Il nome “Palestina” fu introdotto dall’imperatore Adriano. Dopo aver coniato la moneta “Judea Capta”, decise di cancellare l’identità del luogo chiamandolo Palestina, illudendosi che gli ebrei avrebbero dimenticato la loro terra d’origine. Non accadde mai: fino all’inizio del Novecento gli ebrei continuavano a dire “vado in Palestina” per indicare il ritorno nella terra dei padri. Di fatto Adriano trasformò in “palestinesi” gli ebrei che non furono deportati.

Non è mai esistito uno Stato di Palestina, ma solo un nome imposto a una terra. Nel tempo, fu invasa e colonizzata da altri popoli: gli arabi furono quelli che ebbero più successo, ma sempre colonizzatori rimasero. L’Islam impose lingua, religione e cultura arabe, come accadde in molte altre terre conquistate. Tuttavia, non riuscì mai a convertire massicciamente gli ebrei, che pagarono spesso con la vita la loro resistenza alla conversione. In definitiva, gli unici “palestinesi” originari furono gli ebrei rimasti dopo la deportazione romana.

Coloni

Gli ebrei non possono essere definiti coloni. Coloni sono coloro che occupano terre con la forza: italiani in Libia, francesi in Algeria, inglesi in India. La Bibbia, al contrario, equipara cittadini e stranieri: “Kaghèr kaezràch”, la stessa regola vale per il cittadino e per l’abitante temporaneo. L’amore per lo straniero è una delle 613 mizvoth, motivata dal ricordo dell’esperienza in Egitto.

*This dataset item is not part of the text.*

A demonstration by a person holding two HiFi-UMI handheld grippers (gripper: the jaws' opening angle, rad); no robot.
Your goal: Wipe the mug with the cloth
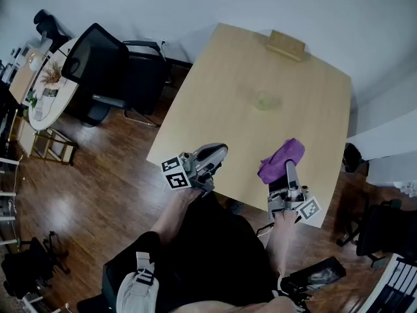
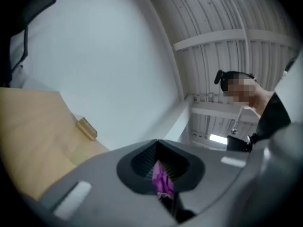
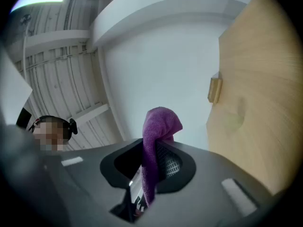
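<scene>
A clear glass mug (image 1: 264,100) stands upright near the middle of the light wooden table (image 1: 215,103), well beyond both grippers. Over the table's near edge, my right gripper (image 1: 288,169) is shut on a purple cloth (image 1: 281,160). In the right gripper view the cloth (image 3: 158,136) rises out of the closed jaws (image 3: 151,174) and flops over at the top. My left gripper (image 1: 220,151) hovers at the near left edge of the table, shut and holding nothing. In the left gripper view a strip of the purple cloth (image 2: 163,181) shows through the jaw notch (image 2: 163,174).
A small wooden block (image 1: 285,44) lies at the table's far edge. A black office chair (image 1: 104,64) stands left of the table, with a round table (image 1: 45,83) behind it. Another dark chair (image 1: 384,230) is at the right. The person's legs are below the table edge.
</scene>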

Gli ebrei continuarono a vivere in Palestina nei secoli, e piccoli gruppi vi tornarono costantemente, dimostrando nostalgia e attaccamento. Secondo la tradizione ebraica, il diritto a quella terra deriva proprio dal ritorno, riconosciuto anche da Ciro il Grande.

Jihad – Genocidio

Il termine “Jihad” resta problematico. Fino a quando non ci sarà una chiara riforma da parte delle massime autorità musulmane, ebrei, cristiani e atei sono considerati infedeli e va fatto tutto il possibile, anche con la violenza, per costringerli ad accettare l’Islam. Eliminare l’idea del Jihad come guerra religiosa – che richiama il concetto di genocidio – è una condizione necessaria per intraprendere un vero dialogo.

Che i palestinesi di Hamas (e gli sciiti nelle diverse varianti) mirino a questo obiettivo è scritto nero su bianco nello Statuto di Hamas, che raramente viene letto o commentato.

Papa Giovanni Paolo II ebbe il coraggio di chiamare gli ebrei “fratelli maggiori”. È lecito aspettarsi che le massime autorità islamiche facciano altrettanto, ricordando il ruolo delle tribù ebraiche che trasmisero a Maometto molte delle basi della nuova religione. Peccato che non abbiano accettato il principio universale delle Leggi di Noè: non si deve aggredire nessuno per costringerlo a un’altra fede.